• **Exercise objective**
Each entry below is to be transcribed exactly.

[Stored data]
-------------------------
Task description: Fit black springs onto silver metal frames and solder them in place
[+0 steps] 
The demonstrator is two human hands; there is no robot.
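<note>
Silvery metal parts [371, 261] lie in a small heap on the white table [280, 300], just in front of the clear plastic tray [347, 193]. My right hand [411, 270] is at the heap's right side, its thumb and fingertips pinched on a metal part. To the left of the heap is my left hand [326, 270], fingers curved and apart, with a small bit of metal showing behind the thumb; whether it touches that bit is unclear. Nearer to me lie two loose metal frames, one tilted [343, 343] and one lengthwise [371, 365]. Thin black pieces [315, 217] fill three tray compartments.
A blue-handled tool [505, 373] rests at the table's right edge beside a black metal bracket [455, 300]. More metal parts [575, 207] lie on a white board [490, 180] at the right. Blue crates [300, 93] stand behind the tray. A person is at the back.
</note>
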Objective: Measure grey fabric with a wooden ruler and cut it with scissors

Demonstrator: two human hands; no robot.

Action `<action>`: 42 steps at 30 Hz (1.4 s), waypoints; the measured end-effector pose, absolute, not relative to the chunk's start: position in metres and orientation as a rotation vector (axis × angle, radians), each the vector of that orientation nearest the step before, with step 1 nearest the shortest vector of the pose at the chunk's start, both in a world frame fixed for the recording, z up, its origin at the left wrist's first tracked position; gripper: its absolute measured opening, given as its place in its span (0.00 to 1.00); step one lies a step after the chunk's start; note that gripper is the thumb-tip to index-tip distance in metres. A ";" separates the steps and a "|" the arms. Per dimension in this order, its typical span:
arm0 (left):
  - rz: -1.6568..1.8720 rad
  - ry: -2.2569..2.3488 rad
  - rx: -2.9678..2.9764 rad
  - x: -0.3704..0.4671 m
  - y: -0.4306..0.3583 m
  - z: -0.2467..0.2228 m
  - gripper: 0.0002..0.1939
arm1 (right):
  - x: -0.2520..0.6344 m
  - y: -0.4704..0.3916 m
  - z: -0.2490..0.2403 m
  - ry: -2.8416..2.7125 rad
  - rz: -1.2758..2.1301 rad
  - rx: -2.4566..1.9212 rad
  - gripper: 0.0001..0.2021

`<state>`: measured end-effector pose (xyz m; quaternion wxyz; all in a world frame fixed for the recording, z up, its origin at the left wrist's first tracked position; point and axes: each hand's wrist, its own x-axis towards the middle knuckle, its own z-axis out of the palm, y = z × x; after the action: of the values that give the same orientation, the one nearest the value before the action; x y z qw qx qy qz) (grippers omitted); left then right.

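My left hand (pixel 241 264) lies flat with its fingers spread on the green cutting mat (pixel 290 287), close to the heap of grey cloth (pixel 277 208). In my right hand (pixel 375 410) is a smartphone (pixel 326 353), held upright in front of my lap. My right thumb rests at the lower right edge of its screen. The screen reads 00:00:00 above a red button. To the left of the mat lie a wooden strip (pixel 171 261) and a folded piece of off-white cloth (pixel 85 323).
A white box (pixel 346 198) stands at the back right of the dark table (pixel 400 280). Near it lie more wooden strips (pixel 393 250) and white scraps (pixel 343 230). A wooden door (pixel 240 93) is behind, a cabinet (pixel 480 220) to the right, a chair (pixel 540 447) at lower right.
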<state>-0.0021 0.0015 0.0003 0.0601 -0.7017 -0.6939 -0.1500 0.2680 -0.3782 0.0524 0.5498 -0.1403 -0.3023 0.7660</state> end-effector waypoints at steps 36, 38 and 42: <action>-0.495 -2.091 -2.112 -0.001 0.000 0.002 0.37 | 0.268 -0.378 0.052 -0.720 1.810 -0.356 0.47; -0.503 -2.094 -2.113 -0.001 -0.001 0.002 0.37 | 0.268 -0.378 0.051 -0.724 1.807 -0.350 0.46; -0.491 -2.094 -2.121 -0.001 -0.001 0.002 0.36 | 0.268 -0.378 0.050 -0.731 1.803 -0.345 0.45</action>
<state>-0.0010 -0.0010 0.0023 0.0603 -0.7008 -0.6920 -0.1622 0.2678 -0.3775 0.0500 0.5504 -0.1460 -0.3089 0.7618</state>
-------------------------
• **Answer section**
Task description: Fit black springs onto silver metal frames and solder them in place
[+0 steps] 
The demonstrator is two human hands; there is no robot.
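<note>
Silvery metal parts [371, 261] lie in a small heap on the white table [280, 300], just in front of the clear plastic tray [347, 193]. My right hand [411, 270] is at the heap's right side, its thumb and fingertips pinched on a metal part. To the left of the heap is my left hand [326, 270], fingers curved and apart, with a small bit of metal showing behind the thumb; whether it touches that bit is unclear. Nearer to me lie two loose metal frames, one tilted [343, 343] and one lengthwise [371, 365]. Thin black pieces [315, 217] fill three tray compartments.
A blue-handled tool [505, 373] rests at the table's right edge beside a black metal bracket [455, 300]. More metal parts [575, 207] lie on a white board [490, 180] at the right. Blue crates [300, 93] stand behind the tray. A person is at the back.
</note>
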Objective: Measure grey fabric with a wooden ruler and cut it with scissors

Demonstrator: two human hands; no robot.

Action `<action>`: 42 steps at 30 Hz (1.4 s), waypoints; the measured end-effector pose, absolute, not relative to the chunk's start: position in metres and orientation as a rotation vector (axis × angle, radians), each the vector of that orientation nearest the step before, with step 1 nearest the shortest vector of the pose at the chunk's start, both in a world frame fixed for the recording, z up, its origin at the left wrist's first tracked position; gripper: its absolute measured opening, given as its place in its span (0.00 to 1.00); step one lies a step after the chunk's start; note that gripper is the thumb-tip to index-tip distance in metres. A ";" separates the steps and a "|" the arms. Per dimension in this order, its typical span:
arm0 (left):
  - rz: -1.6568..1.8720 rad
  - ry: -2.2569..2.3488 rad
  - rx: -2.9678..2.9764 rad
  - x: -0.3704..0.4671 m
  - y: -0.4306..0.3583 m
  - z: -0.2467..0.2228 m
  - gripper: 0.0002..0.1939
arm1 (right):
  - x: -0.2520..0.6344 m
  - y: -0.4704..0.3916 m
  - z: -0.2490..0.2403 m
  - ry: -2.8416..2.7125 rad
  - rz: -1.2758..2.1301 rad
  - rx: -2.4566..1.9212 rad
  - gripper: 0.0001..0.2021

`<state>`: measured end-effector pose (xyz m; quaternion wxyz; all in a world frame fixed for the recording, z up, its origin at the left wrist's first tracked position; point and axes: each hand's wrist, its own x-axis towards the middle knuckle, its own z-axis out of the palm, y = z × x; after the action: of the values that give the same orientation, the one nearest the value before the action; x y z qw qx qy qz) (grippers omitted); left then right.

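My left hand (pixel 241 264) lies flat with its fingers spread on the green cutting mat (pixel 290 287), close to the heap of grey cloth (pixel 277 208). In my right hand (pixel 375 410) is a smartphone (pixel 326 353), held upright in front of my lap. My right thumb rests at the lower right edge of its screen. The screen reads 00:00:00 above a red button. To the left of the mat lie a wooden strip (pixel 171 261) and a folded piece of off-white cloth (pixel 85 323).
A white box (pixel 346 198) stands at the back right of the dark table (pixel 400 280). Near it lie more wooden strips (pixel 393 250) and white scraps (pixel 343 230). A wooden door (pixel 240 93) is behind, a cabinet (pixel 480 220) to the right, a chair (pixel 540 447) at lower right.
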<state>-0.0021 0.0015 0.0003 0.0601 -0.7017 -0.6939 -0.1500 0.2680 -0.3782 0.0524 0.5498 -0.1403 -0.3023 0.7660</state> end-effector waypoints at steps 36, 38 and 42: <action>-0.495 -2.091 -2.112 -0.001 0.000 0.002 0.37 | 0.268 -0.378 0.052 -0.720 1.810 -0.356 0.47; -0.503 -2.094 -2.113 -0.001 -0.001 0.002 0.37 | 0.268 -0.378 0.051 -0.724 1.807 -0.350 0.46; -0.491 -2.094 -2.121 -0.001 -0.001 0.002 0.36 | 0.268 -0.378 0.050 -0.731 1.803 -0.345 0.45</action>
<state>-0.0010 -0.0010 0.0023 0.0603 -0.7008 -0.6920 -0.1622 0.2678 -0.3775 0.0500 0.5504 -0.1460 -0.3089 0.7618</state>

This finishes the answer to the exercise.